Gordon believes the UAW could secure up to a 30 percent pay increase in an agreement that would end the strike. Gordon also thinks the union will get the Big Three auto companies to eliminate tiers and change the way temporary workers are handled.
However, he thinks the UAW will have to make concessions.
“They’re not likely to get a 32-hour work week with 40 hours of pay,” he said.
They’re also not likely to get what Gordon calls the “old-style retirement plans” that haven’t been around for 50 years. He also doesn’t think the UAW will get the right to strike if a company closes a plant.
“The union is also not going to get the car companies to agree to automatically unionize the joint-venture battery plants without a union vote,” he said. “For one thing, I don’t think the car companies can agree to that because those plants are actually owned by a joint-venture. They’re not wholly owned by the car companies.”
Gordon said he came to these conclusions because auto companies can afford to pay more but they want flexibility in return.
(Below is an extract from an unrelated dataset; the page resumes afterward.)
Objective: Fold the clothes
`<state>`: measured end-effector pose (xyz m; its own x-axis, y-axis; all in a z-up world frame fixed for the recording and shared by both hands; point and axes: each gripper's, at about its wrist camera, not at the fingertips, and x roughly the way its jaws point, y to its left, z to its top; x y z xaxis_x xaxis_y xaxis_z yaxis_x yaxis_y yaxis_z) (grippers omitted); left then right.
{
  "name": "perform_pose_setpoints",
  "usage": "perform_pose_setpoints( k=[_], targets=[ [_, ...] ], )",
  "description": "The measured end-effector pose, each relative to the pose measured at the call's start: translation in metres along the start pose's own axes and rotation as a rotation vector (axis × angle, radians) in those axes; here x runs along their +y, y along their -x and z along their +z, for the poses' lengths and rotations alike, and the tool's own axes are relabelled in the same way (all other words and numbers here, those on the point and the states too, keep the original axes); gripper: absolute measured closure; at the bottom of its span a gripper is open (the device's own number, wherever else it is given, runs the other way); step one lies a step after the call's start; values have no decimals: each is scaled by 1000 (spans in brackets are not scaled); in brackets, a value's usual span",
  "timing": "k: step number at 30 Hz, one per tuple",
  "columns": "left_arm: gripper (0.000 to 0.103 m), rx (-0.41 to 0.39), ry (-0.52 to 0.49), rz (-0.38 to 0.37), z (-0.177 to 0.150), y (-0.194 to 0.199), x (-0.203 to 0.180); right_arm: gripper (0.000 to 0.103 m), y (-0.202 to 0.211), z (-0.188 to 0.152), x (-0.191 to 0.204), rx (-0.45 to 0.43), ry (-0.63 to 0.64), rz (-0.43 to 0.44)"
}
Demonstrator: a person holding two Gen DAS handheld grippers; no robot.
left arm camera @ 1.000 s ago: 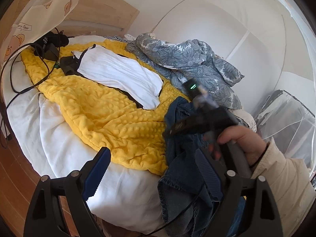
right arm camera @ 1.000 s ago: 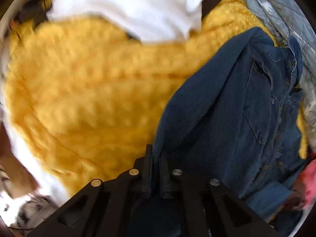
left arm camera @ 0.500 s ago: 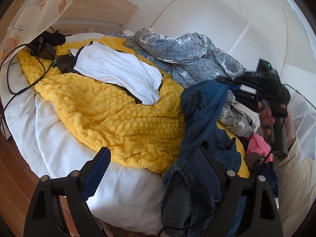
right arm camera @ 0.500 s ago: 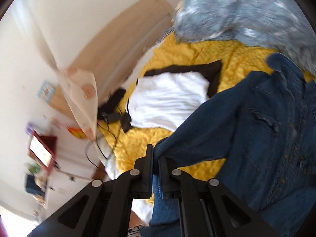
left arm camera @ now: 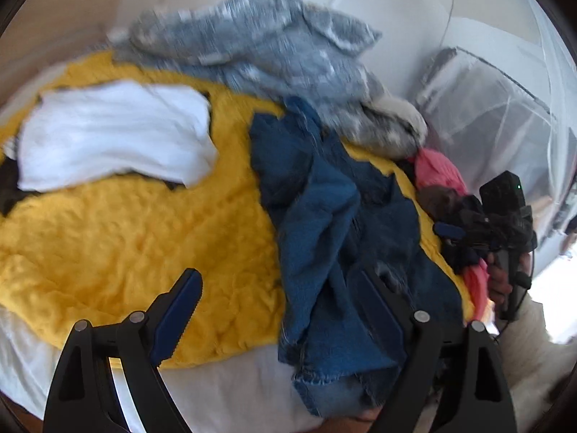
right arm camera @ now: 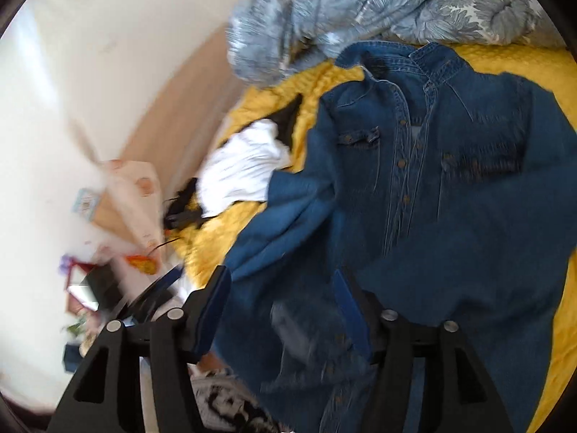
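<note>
A dark blue denim shirt (right arm camera: 432,180) lies front-up on the yellow blanket (right arm camera: 523,68), collar toward the grey duvet. In the right wrist view my right gripper (right arm camera: 279,281) hangs over the shirt's lower left part. Its jaws are opening, with loose denim under and between them but not pinched. In the left wrist view the shirt (left arm camera: 324,216) looks crumpled. My left gripper (left arm camera: 274,285) stands open just before it, with its right finger (left arm camera: 375,299) over the denim. The right gripper (left arm camera: 454,238) shows at the far right, held in a hand.
A white garment (left arm camera: 115,137) lies on the blanket's left part. A grey floral duvet (left arm camera: 274,50) is heaped at the back. Pink and dark clothes (left arm camera: 436,169) pile at the right, by a mesh net (left arm camera: 487,108). The white sheet (left arm camera: 223,389) marks the bed's near edge.
My right gripper, shut on the denim shirt before, swung it up and to the right and has opened. The shirt now lies on the blanket. The left gripper turned right toward it.
</note>
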<state>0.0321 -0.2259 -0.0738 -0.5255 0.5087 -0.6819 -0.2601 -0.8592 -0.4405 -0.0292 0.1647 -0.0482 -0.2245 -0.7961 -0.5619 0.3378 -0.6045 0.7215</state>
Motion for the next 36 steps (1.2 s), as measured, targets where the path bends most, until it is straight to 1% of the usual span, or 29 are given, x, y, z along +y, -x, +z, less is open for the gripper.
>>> perform_pose_setpoints(
  k=[2, 3, 5, 6, 7, 9, 14, 18, 19, 22, 24, 25, 26, 27, 28, 29, 30, 31, 33, 36],
  targets=[
    [15, 53, -98, 20, -3, -10, -12, 33, 11, -14, -6, -28, -3, 29],
    [15, 65, -140, 43, -5, -15, -19, 33, 14, -19, -7, -29, -6, 30],
    [16, 96, -179, 77, -6, -26, -29, 33, 18, -22, -4, -29, 4, 46],
    [19, 111, -196, 93, -6, -31, -34, 33, 20, -24, -2, -28, 10, 53],
    [27, 118, -193, 88, -5, -34, -35, 33, 21, -26, -1, -23, 17, 55],
    [37, 136, -167, 53, -1, -42, -36, 33, 22, -27, -2, -18, 18, 51],
    [39, 172, -81, 65, 6, -56, -18, 33, 24, -30, -7, -13, 1, 68],
    [40, 159, -24, 18, 5, -53, -1, 33, 25, -33, -1, -10, 22, 89],
    [40, 166, -18, 10, 5, -55, 1, 33, 25, -34, 0, -6, 27, 94],
    [41, 177, -11, 7, 5, -59, 3, 33, 24, -36, 1, 4, 34, 102],
    [41, 158, 22, -6, 7, -56, 9, 33, 23, -36, 0, 6, 31, 106],
    [42, 145, 32, -24, 7, -55, 12, 33, 23, -36, 0, 6, 29, 108],
    [45, 159, 23, -24, 5, -59, 10, 33, 23, -36, -1, 5, 26, 110],
    [57, 172, 14, -25, 4, -63, 8, 32, 23, -36, -2, 4, 22, 112],
    [67, 186, 4, -25, 2, -67, 6, 32, 22, -36, -2, 4, 19, 112],
    [88, 205, -10, -17, 1, -71, 4, 32, 22, -36, -3, 5, 13, 112],
    [95, 214, -13, -4, 0, -75, 1, 32, 21, -35, -5, 6, 8, 112],
    [96, 221, -14, 9, -1, -79, -2, 32, 20, -35, -6, 7, 3, 112],
    [99, 206, 21, 11, 0, -80, 0, 32, 18, -35, -7, 12, -2, 109],
    [99, 175, 70, 13, 1, -73, 6, 32, 16, -36, -5, 20, 2, 112]
  ],
)
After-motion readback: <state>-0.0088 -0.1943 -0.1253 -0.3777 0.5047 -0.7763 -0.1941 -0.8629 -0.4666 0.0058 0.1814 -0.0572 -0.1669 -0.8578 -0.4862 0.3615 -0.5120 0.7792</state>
“I think the union is going to have to swallow those pills, even if they’re bitter pills, because who else has guaranteed job security? And the auto industry is going through a time of tremendous change. So, whatever the union gets in the contract, if the plants have to be closed, they will be closed. So, I think the union is going to need to be realistic about that. And the rank and file are going to have to face reality,” he said.